What you should do:
Repeat verbatim only the lines from the opening of the material below through the one that contains "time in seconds".

Data segment:
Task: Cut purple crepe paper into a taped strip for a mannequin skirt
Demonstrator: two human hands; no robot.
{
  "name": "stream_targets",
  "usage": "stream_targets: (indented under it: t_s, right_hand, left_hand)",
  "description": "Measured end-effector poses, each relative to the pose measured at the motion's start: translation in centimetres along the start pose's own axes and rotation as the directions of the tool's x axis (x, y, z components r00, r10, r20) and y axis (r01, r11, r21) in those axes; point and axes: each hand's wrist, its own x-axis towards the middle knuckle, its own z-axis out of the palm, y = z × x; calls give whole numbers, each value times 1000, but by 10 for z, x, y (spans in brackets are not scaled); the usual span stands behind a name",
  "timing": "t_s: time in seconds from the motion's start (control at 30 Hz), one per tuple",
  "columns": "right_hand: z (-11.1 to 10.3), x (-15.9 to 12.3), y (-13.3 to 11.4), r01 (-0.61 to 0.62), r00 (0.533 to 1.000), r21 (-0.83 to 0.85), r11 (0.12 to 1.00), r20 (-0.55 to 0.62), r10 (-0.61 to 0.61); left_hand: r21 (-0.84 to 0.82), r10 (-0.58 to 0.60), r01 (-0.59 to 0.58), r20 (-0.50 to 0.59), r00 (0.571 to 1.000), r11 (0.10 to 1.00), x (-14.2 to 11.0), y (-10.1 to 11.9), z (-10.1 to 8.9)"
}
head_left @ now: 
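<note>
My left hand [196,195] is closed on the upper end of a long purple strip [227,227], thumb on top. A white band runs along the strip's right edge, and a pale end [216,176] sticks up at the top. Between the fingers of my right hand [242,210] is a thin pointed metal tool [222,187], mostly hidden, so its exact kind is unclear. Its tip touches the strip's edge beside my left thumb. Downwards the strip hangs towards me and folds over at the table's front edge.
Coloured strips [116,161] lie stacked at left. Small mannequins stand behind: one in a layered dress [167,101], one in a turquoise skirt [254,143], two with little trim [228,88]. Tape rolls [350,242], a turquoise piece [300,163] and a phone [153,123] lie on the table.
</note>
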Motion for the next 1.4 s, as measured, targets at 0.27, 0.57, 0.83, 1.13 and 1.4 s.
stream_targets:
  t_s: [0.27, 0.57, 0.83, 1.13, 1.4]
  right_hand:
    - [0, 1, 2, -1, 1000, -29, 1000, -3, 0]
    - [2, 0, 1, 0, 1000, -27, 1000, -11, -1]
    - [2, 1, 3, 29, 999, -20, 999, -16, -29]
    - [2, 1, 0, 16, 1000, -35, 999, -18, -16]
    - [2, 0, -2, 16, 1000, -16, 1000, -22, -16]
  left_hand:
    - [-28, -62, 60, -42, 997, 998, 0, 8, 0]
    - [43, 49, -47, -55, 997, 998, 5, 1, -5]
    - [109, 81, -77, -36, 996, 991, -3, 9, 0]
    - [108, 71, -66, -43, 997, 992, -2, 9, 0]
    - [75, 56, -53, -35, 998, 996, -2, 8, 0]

Solution:
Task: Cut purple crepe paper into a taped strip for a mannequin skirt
Demonstrator: two human hands; no robot.
{
  "name": "stream_targets",
  "usage": "stream_targets: (indented under it: t_s, right_hand, left_hand)",
  "description": "Measured end-effector poses, each relative to the pose measured at the motion's start: translation in centimetres along the start pose's own axes and rotation as the directions of the tool's x axis (x, y, z components r00, r10, r20) and y axis (r01, r11, r21) in those axes; point and axes: each hand's wrist, its own x-axis towards the middle knuckle, its own z-axis out of the palm, y = z × x; calls give whole numbers, each value times 1000, but by 10 for z, x, y (spans in brackets are not scaled); the usual span stands behind a name",
  "timing": "t_s: time in seconds from the motion's start (control at 30 Hz), one per tuple",

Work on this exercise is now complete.